Negative regulation of the major histocompatibility class I gene in undifferentiated embryonal carcinoma cells.

J Miyazaki, E Appella, K Ozato
PMCID: PMC387175  PMID: 3467324

Abstract

Murine embryonal carcinoma F9 cells, which do not express appreciable levels of major histocompatibility complex (MHC) class I mRNA, start to express the mRNA and proteins upon differentiation induced by retinoic acid (RA). To investigate the molecular mechanism of this regulation, we examined in F9 cells transient expression of the chloramphenicol acetyltransferase (CAT) gene directed by the 5' flanking region of a MHC class I gene, H-2Ld. The native 1.4-kilobase H-2Ld 5' upstream region gave very low CAT activity in undifferentiated F9 cells. Deletion between positions -210 and -135 relative to the cap site resulted in a 4- to 5-fold increase in CAT activity as compared with constructs containing the region. However, all of these constructs, regardless of the deletion, expressed comparable CAT activity in differentiated F9 cells. These data suggest the presence of a negative cis-acting element that is under developmental control.
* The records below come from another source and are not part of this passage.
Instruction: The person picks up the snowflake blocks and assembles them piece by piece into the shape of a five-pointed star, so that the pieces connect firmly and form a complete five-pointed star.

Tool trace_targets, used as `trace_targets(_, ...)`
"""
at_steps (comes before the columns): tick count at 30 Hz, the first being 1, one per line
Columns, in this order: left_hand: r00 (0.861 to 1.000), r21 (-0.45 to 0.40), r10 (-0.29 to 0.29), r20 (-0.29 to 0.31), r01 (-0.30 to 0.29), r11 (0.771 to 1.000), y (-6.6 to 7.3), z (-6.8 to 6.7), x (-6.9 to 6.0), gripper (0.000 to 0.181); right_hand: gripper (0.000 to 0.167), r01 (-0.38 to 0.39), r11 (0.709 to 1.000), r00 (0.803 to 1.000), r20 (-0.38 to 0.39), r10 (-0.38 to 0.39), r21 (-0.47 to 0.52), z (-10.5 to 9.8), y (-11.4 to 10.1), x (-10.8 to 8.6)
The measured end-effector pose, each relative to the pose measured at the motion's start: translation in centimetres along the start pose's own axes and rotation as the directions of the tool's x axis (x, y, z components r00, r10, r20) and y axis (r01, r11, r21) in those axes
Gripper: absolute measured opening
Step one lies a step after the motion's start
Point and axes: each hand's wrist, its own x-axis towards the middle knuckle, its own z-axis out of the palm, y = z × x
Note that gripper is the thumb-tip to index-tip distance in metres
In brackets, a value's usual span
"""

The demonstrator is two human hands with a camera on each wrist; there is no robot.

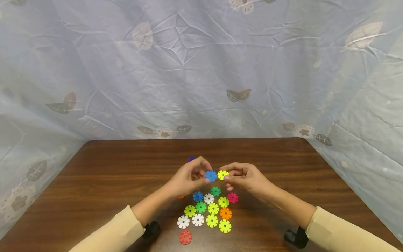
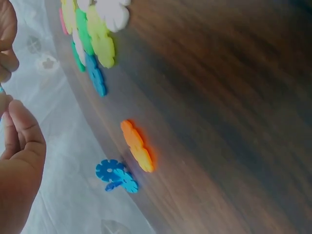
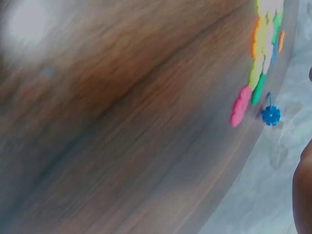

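Between thumb and fingers, my left hand (image 1: 190, 177) pinches a blue notched disc (image 1: 210, 176). Just to its right, my right hand (image 1: 248, 177) pinches a yellow notched disc (image 1: 223, 175). Both discs are held up above the table with their faces toward me, edges close together with a narrow gap. In the left wrist view the left hand (image 2: 24, 141) shows at the left edge, and its disc is almost wholly out of frame. The right wrist view shows only a sliver of the right hand (image 3: 303, 190), without its disc.
Loose notched discs lie below the hands on the brown wooden table (image 1: 126, 168): green (image 1: 215, 191), pink (image 1: 232, 197), white (image 1: 198, 219), orange (image 1: 225, 213) and red (image 1: 185, 237) among them. Behind the left hand stand joined blue discs (image 2: 117, 174). A patterned cloth (image 1: 201, 77) hangs around the table.
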Motion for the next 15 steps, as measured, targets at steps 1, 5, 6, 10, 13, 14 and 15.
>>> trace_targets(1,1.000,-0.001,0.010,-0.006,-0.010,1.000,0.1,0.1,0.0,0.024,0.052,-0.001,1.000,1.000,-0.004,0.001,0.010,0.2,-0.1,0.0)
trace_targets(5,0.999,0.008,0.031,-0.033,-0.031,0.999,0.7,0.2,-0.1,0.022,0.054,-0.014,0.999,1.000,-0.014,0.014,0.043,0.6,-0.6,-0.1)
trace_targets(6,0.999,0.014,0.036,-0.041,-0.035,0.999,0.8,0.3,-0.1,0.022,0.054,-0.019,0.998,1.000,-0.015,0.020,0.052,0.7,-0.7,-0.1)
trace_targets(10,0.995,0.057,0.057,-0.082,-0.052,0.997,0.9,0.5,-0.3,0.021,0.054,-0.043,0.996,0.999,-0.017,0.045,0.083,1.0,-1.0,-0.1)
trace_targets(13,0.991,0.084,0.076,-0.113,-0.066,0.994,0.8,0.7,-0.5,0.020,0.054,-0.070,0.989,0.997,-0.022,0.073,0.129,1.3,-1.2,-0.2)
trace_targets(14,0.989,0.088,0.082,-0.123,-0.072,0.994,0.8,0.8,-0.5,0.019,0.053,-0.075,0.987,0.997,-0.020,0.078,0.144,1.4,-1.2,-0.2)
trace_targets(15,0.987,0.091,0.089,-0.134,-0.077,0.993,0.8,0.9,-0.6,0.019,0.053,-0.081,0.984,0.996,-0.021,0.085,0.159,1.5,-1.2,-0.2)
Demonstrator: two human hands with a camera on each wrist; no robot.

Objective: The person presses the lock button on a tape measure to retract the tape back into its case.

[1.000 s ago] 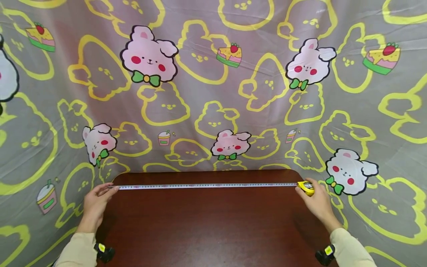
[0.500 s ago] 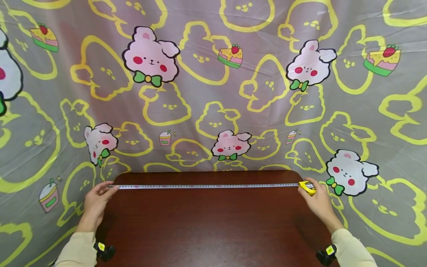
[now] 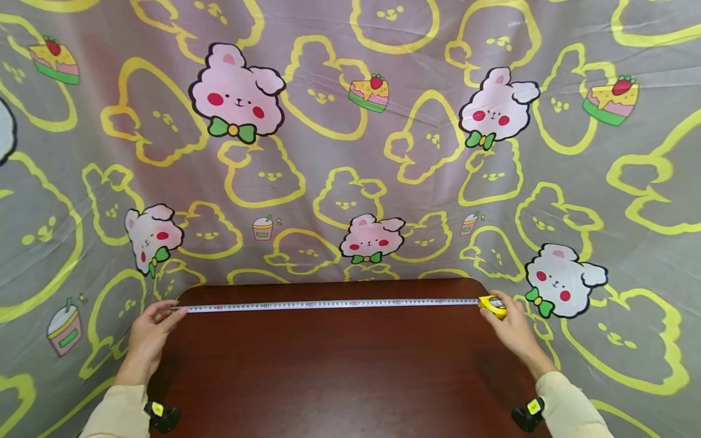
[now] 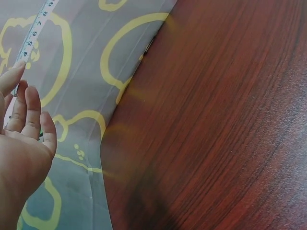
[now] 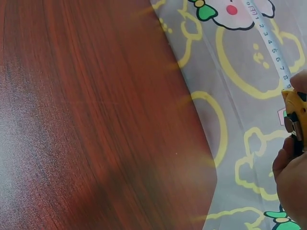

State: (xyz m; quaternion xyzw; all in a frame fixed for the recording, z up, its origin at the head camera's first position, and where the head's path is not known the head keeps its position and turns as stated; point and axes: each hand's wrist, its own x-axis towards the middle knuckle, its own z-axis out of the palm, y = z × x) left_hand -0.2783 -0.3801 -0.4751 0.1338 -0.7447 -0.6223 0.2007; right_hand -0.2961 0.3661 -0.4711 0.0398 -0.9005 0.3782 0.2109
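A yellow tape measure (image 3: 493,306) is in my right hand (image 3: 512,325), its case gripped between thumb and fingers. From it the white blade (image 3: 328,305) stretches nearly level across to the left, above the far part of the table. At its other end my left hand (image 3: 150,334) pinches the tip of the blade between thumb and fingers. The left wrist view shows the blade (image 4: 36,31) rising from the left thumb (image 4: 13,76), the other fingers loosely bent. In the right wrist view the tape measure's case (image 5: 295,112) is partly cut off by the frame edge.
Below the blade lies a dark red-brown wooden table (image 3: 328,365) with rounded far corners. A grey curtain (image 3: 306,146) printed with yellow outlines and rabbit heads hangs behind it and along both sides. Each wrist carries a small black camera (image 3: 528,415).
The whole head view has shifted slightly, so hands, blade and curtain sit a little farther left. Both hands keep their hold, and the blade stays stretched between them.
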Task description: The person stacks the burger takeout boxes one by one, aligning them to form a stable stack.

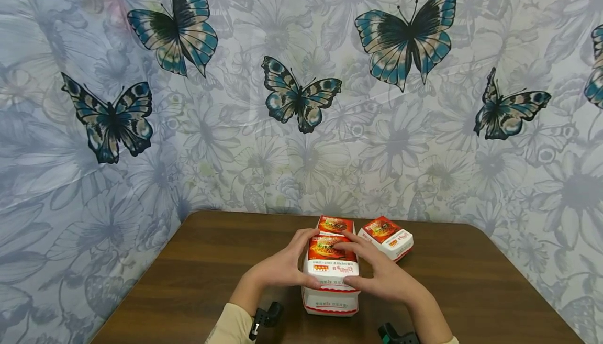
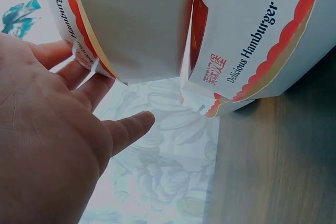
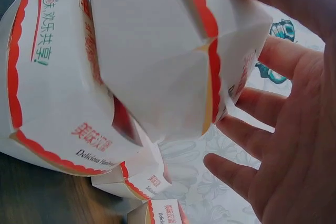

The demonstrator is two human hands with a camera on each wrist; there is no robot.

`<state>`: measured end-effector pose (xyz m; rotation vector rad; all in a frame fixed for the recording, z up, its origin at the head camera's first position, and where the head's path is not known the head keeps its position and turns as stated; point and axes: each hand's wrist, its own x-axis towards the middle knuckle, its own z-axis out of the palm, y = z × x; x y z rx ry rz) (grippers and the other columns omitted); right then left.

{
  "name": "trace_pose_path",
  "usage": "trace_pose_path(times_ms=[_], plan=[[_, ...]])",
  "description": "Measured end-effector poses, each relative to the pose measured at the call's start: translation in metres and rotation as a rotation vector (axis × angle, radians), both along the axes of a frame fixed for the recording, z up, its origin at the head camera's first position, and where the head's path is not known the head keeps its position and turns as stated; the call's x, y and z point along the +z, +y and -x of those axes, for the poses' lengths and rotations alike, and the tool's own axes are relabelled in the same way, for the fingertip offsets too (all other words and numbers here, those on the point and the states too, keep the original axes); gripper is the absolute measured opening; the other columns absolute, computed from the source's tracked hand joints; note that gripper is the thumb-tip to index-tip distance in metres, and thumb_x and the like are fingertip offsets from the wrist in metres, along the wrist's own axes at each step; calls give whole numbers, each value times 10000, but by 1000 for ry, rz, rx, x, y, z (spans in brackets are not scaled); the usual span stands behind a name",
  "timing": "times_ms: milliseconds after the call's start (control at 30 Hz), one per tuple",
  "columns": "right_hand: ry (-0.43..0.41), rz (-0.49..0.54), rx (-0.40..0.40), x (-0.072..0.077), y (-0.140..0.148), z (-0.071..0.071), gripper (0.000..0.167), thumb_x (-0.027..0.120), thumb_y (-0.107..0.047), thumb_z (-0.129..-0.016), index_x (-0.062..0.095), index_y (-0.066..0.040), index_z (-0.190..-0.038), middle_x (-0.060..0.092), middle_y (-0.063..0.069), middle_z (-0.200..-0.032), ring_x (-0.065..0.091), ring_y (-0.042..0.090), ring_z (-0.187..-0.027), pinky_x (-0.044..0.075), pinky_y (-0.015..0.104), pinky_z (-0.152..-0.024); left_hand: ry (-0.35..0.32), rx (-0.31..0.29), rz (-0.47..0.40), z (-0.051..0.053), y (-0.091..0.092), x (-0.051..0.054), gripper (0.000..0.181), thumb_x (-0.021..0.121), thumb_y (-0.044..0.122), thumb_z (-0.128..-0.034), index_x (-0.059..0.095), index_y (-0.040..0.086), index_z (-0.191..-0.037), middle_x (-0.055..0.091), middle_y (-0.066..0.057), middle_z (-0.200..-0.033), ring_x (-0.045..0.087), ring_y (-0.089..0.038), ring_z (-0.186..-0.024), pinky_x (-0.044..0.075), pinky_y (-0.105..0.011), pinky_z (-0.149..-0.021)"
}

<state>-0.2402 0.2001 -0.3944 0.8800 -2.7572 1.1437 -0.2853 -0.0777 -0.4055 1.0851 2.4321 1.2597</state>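
Between both hands is a white hamburger box with a red picture lid. My left hand grips its left side and my right hand its right, thumbs toward the near face. Directly beneath it stands a second hamburger box on the table. The left wrist view shows the held box tilted against the lower box, with a narrow wedge-shaped gap between them. In the right wrist view, fingertips touch the edge of the held box; some fingers stay apart from it.
Just behind the stack sits another hamburger box. To its right, a further box stands turned at an angle. The brown wooden table ends at a butterfly-patterned cloth backdrop. Small black devices are at the wrists.
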Motion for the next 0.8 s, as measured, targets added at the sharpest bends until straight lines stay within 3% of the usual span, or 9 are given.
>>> trace_pose_path(times_ms=[100, 200, 333, 533, 800], plan=[[45, 49, 19, -1, 4, 7, 559, 675, -391, -944, 469, -364, -1463, 302, 11, -1639, 226, 389, -1516, 295, 713, -1079, -4, 7, -7, 1, -1, 0, 1052, 851, 410, -775, 171, 264, -1564, 173, 9, -1574, 268, -213, -1432, 356, -448, -1136], [53, 164, 30, -6, 12, 15, 503, 590, -263, -1009, 443, -299, -1489, 299, 8, -1638, 228, 404, -1508, 299, 714, -1083, -22, 8, -11, 2, -1, 1, 1054, 848, 430, -774, 170, 266, -1565, 160, 13, -1575, 248, -212, -1442, 344, -462, -1141], [68, 252, -45, -16, 22, 28, 460, 519, -226, -1048, 432, -244, -1499, 318, 72, -1622, 250, 420, -1488, 297, 728, -1074, -32, -3, -5, 2, -1, -1, 1065, 840, 448, -778, 162, 236, -1571, 151, 7, -1575, 222, -224, -1452, 340, -465, -1144], [119, 193, -189, -29, 24, 51, 537, 602, -290, -1006, 448, -119, -1492, 390, 153, -1571, 326, 429, -1452, 300, 711, -1086, -33, -1, -12, 2, 0, -3, 1033, 849, 402, -779, 166, 319, -1549, 173, 15, -1556, 241, -214, -1436, 340, -455, -1144], [209, 6, -231, -35, 18, 79, 543, 652, -297, -971, 518, -64, -1443, 447, 228, -1516, 374, 490, -1404, 318, 707, -1070, -27, -7, -9, 4, 0, -2, 1045, 841, 423, -781, 141, 343, -1554, 162, 18, -1560, 238, -217, -1440, 347, -441, -1145]])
Further analysis revealed that the sequence conferring the negative regulation resides between positions -195 and -161. This region, highly conserved among the MHC class I genes, is found to be capable of increasing CAT activity in NIH 3T3 cells that express the class I genes constitutively. Further, this regulatory sequence, when connected to the simian virus 40 promoter, produced repressive and enhancing effects in F9 and NIH 3T3 cells, respectively. Based on these results, we suggest that the expression of MHC class I genes during development involves switching from negative to positive regulation dictated by the class I regulatory element located between positions -195 and -161.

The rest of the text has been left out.